We have tested two approaches against the classical sigmoid curves, a multimodal Gompertz32 growth curve and a Double 5p sigmoid curve with an exponential baseline. A Gompertz multimodal regression may have any number of inflection points, being dependent on the polynomial expression order inside the exponential expression. The final order is usually chosen to use statistical parameters such as AIC and BIC32. These expressions do not assume a saturating baseline behavior and may be more resistant to noisy and unusual data. For both statistics, a 4th order Gompertz growth seems to exhibit the best balance between fit and complexity. That is, Eq. (5) with \({Q}_{\beta }(t)\) equal to a 4th degree polynomial in the form of:

$$ \beta_{{4}} *{\text{t}}^{{4}} + \beta_{{3}} *{\text{t}}^{{3}} + \beta_{{2}} *{\text{t}}^{{2}} + \beta_{{1}} *{\text{t}} $$
(7)

The AICw for each curve in the Positive Control Dataset was calculated. AICw values seek to indicate if a given model is the best description of the fitted data, and is expressed as a probability. The distribution of these weights was plotted for analysis. Again, a 4th-order Gompertz was the most probable model with a higher frequency than other models, including the classic sigmoidal ones. Interestingly, despite the Double 5p having 13 parameters, its AIC and BIC values are as good as 4th order Gompertz (8 parameters).
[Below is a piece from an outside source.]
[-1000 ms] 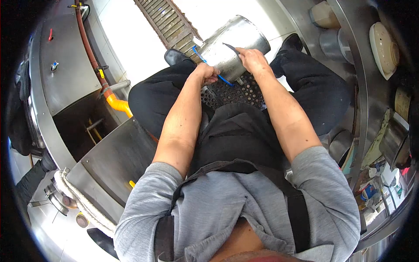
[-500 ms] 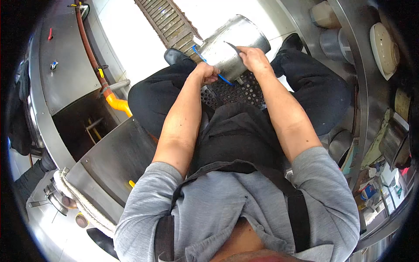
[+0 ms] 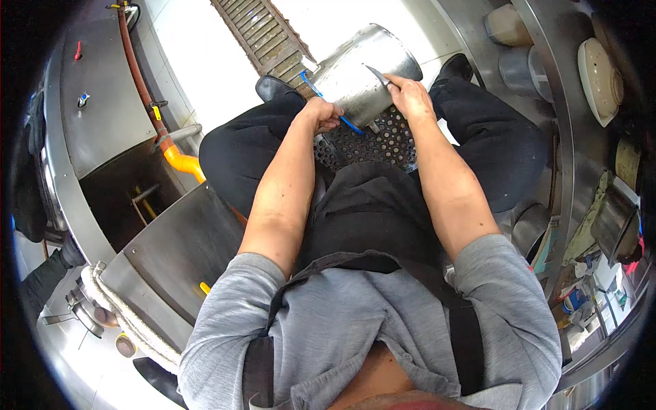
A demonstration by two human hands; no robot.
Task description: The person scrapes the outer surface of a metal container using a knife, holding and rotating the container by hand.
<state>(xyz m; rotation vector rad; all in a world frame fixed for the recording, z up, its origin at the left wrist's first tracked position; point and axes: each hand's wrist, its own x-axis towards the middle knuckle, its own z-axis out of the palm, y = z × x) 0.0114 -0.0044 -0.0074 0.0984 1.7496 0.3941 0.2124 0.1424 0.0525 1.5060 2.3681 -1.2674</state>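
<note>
A silvery metal cylinder, like a stockpot (image 3: 352, 65), lies on its side between my knees, with a blue strip (image 3: 352, 126) along its left end. My left hand (image 3: 323, 115) is closed at that end, its fingers curled around the edge beside the strip. In my right hand (image 3: 410, 97) is a knife (image 3: 376, 73), its short blade pointing up and left over the cylinder's curved side. I cannot tell whether the blade touches the metal. Under the near side of the cylinder is a black mat with round holes (image 3: 372, 145).
A rusty floor drain grate (image 3: 263, 31) runs beyond my left shoe (image 3: 279, 89). To the left are steel cabinets (image 3: 113, 96) and an orange pipe (image 3: 183, 162). Steel shelving at right holds pots and a cream-coloured bowl (image 3: 596, 78). A pale hose (image 3: 123, 321) hangs at lower left.
My right hand and the knife have shifted right along the cylinder, and more of the blade shows. My left hand and the cylinder have stayed nearly in place.
</note>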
It is possible to observe that lower-order models end up being influenced by distant curve features, and thus can produce good correlations to the initial copy number of the target. This happens because the maximum color delta at the end of the reaction also correlates to the initial copy number.

Gompertz9 and the Double 5p, on the other hand, can maintain a good correlation by precisely describing the exponential section of the curve, isolating noise and distortion. This is especially interesting for applications such as machine learning classification39, since it provides a wide array of accurate parameters for clustering. Covariance for these models (in the form of QCD) was best for Gompertz9 and Richard’s model variations, once again showing the value of an accurate curve description instead of low complexity for regression models. Among those, however, only the Double 5p model accurately describes the curve in the central region and exponential bend, which are most strongly correlated to the initial target copy number.

Conclusion

In terms of goodness of fit, a double sigmoid model, combined with an exponential term to account for baseline correction, was the most adequate, describing key regions of the curve with no visually observable overfitting. Although the model includes 13 parameters, its AIC scores are comparable to simpler models, and AICw frequency is consistently more probable for the double sigmoid model than for the simple four-parameter logistic model.

For the Hilab Molecular device tested, we have determined the double Richard’s model as the most adequate to capture central curve geometry with higher accuracy. A downside of this regression model is the fact that it does not adequately capture the continually increasing upper plateaus, and numerous parameters of this model may make convergence difficult. Differential evolution is appropriate for these scenarios, as well as careful bounds value setting. A multimodal Gompertz model, constructed using a 4th-degree polynomial was also found to accurately describe the datasets with a low amount of parameters compared to the previously analyzed Richards models, which can be relevant in some applications.

This work is a step towards standardization of data treatment in high sampling real-time colorimetric LAMP reaction analysis. These findings may be used for assay development, optimization, and also aid in the interpretation of results, allowing a more unbiased parameter calling and easier comparison between assays, as well as quality control monitoring. This could also potentially lead to advances in the development of machine learning categorization of RT-LAMP assays for improved and quicker diagnostics, especially when high volumes of data must be processed.